Je sors du bureau et m’assois sur une chaise pas loin de la porte.
Quelques minutes après, des bruits de discussion me parviennent et un drôle de couple approche : un homme proche de l’âge de mon frère et un plus jeune cloué dans un fauteuil roulant. Le proviseur qui a dû être averti de leur arrivée sort de son bureau et sans même un regard vers moi, il les fait entrer.
A peine dix minutes après, des éclats de voix retentissent derrière la porte qui s’ouvre à la volée pour laisser passer le fauteuil roulant. Le visage rouge de colère, le conducteur s’adresse à moi.
— Que tu m’aides pour les cours, passe encore ! Mais pas question un seul instant que tu pousses mon fauteuil, hurle-t-il comme si j’étais responsable de quoi que ce soit.

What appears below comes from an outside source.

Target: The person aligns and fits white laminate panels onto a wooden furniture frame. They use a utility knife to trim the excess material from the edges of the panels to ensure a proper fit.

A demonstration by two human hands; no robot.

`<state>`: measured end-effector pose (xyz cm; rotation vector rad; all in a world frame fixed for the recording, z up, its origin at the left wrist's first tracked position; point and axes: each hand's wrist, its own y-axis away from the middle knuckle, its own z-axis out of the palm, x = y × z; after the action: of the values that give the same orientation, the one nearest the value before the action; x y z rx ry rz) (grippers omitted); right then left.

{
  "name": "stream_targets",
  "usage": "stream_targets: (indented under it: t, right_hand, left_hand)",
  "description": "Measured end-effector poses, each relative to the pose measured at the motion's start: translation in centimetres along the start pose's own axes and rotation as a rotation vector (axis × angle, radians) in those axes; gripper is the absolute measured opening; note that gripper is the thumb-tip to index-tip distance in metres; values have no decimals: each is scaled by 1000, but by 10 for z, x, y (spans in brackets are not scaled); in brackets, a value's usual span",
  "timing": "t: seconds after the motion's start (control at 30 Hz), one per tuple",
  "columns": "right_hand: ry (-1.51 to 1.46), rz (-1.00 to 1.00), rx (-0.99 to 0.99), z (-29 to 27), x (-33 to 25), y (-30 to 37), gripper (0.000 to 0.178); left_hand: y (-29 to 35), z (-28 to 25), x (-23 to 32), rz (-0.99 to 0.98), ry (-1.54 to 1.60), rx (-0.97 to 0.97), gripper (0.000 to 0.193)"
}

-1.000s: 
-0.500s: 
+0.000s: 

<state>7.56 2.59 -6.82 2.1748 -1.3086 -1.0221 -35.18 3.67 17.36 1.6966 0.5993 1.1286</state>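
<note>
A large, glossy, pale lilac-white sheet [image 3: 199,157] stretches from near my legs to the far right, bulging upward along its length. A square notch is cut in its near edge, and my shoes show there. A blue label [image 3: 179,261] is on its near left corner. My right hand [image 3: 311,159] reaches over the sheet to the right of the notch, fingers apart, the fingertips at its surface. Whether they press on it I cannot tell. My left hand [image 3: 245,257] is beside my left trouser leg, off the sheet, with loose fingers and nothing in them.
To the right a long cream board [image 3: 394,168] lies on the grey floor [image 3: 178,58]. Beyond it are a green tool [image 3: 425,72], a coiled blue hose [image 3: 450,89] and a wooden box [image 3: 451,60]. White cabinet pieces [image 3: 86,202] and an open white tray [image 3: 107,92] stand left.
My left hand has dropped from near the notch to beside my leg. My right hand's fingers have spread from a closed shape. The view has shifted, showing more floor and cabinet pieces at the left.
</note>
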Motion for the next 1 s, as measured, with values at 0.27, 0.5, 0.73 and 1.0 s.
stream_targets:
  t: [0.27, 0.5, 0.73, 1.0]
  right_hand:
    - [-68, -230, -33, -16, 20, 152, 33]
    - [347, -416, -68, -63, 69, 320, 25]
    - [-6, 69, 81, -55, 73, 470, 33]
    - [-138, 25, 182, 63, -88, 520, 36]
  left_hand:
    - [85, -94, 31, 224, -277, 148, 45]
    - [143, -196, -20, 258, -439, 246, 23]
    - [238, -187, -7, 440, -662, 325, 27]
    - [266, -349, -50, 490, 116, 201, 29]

— Violette n’a pas à subir votre colère, Fabien, intervient le Proviseur d'une voix ferme. Elle n’est au courant de notre décision que depuis un petit quart d’heure. C’est une très bonne élève qui vous aidera. Il est temps de vous diriger vers le foyer en attendant l’heure de vous rendre en cours, conclut-il, et sans attendre plus longtemps il retourne dans son bureau.

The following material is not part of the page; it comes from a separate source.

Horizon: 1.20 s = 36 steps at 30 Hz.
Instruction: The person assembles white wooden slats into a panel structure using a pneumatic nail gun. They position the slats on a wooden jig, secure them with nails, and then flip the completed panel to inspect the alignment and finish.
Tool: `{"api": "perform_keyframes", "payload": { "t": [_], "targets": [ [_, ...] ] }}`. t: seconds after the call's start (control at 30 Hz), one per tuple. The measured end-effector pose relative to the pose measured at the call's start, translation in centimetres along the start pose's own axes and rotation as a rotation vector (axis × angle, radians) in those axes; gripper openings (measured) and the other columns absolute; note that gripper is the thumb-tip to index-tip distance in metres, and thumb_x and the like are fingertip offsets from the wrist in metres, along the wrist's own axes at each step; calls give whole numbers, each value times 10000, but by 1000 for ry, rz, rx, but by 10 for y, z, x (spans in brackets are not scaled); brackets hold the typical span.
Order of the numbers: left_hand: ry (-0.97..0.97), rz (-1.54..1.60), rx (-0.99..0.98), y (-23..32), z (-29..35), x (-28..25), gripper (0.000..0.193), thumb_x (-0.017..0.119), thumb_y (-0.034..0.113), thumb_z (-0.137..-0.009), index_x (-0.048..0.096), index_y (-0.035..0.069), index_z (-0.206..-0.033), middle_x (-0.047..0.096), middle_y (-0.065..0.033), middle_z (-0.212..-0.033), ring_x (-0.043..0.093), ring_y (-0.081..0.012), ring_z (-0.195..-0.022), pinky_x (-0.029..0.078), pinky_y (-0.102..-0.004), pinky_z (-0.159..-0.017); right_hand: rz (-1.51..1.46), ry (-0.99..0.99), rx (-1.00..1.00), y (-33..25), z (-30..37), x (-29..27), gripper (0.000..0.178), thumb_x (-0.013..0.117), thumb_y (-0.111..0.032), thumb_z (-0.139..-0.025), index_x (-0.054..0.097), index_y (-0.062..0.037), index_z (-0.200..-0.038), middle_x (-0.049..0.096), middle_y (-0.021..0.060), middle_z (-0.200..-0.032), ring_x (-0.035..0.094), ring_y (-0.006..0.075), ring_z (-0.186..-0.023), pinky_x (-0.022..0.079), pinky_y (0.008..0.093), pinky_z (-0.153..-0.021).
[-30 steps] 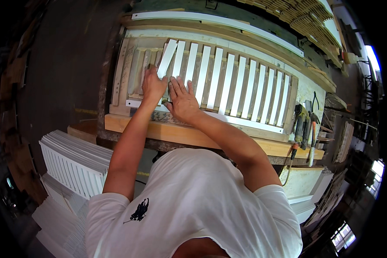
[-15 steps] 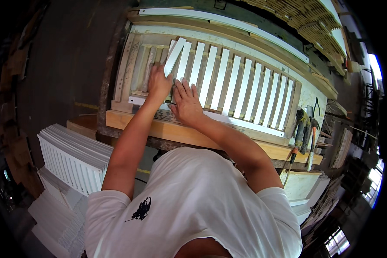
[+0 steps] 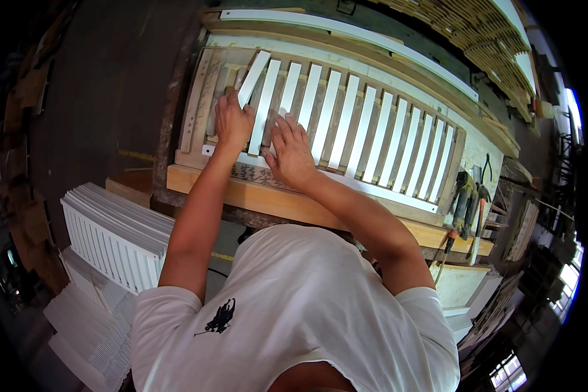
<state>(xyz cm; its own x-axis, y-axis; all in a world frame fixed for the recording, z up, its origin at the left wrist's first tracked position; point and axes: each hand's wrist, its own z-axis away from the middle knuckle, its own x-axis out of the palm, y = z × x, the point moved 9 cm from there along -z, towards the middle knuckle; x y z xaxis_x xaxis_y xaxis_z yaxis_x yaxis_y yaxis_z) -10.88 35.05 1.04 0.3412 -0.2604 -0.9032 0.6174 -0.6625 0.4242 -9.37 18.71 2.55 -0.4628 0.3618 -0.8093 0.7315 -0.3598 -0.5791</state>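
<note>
Since a second ago the loose white slat has tipped closer to its neighbours in the wooden jig frame. Left hand grasps its lower end; right hand lies flat, fingers spread, on adjacent slats. Seating looks nearly complete.

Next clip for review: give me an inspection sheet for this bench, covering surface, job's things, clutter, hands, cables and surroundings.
Surface: wooden workbench, pale front edge, worn top.
Job's things: wooden frame jig holding a row of white slats side by side; the leftmost slat lies tilted, not seated.
Clutter: hand tools bunched at the bench's right end.
Hands: left hand rests on the tilted slat's lower end; right hand lies flat on the neighbouring slats; whether either grip is closed cannot be told.
Cables: nothing seen for certain.
Surroundings: stacks of white slats at lower left; more stacked boards at upper right; windows far right.
</note>
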Motion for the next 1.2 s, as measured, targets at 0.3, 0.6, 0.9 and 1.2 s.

Je n’ai pas l’impression que son intervention ait changé quoi que ce soit dans la façon de penser de ce garçon. J’ai très envie de partir en courant. Toute la journée à côté de ce fauteuil, je vais être visible de tous.
L’homme discute avec lui sans réussir à lui redonner un air aimable puis il se tourne vers moi, me fait un sourire géné et s'en va.
— Excuse-moi, je n’avais pas à m’en prendre à toi, me dit l’handicapé. Les adultes m’énervent à tout organiser dans notre dos. J’étais en colère après mon oncle qui ne m’a pas prévenu. Une petite chose que je dois te préciser, ne compte pas sur moi pour parader au milieu de tes copains et copines. Ce n’est pas mon style, donc aux interclasses, c’est pas la peine de rester avec moi.
Je l’écoute et je n’en reviens pas. J’aimerais lui expliquer qu’avec moi, il ne sera pas envahi par les copains bruyants mais je sais que je vais bafouiller en parlant alors je lui fais juste un signe de tête et j’avance vers le foyer et il me suit.
Évidemment quand il débarque avec son fauteuil roulant en plein milieu de la salle, il attire l'attention de tout le monde.
Mais bizarrement, personne ne lui adresse la parole, aussi ils s'installent à une table.
— Mon plus gros point faible, c’est les maths, m’explique-t-il tout simplement. Je n’y comprends rien, donc je me butte.
—Je...je vais... bafouillé-je péniblement m’attendant à ce qu'il éclate de rire.
Il m’examine, les bras croisés sur la poitrine. Puis d'un geste vif, il attrape son sac, en sort un bloc de feuille dont il en arrache une. Il écrit dessus rapidement et la glisse devant moi.
“Écris si c’est plus facile, parle moi de Pythagore”
Son sourire est aussi flamboyant que celui que je lui renvoie avant de me mettre à remplir la feuille de mots.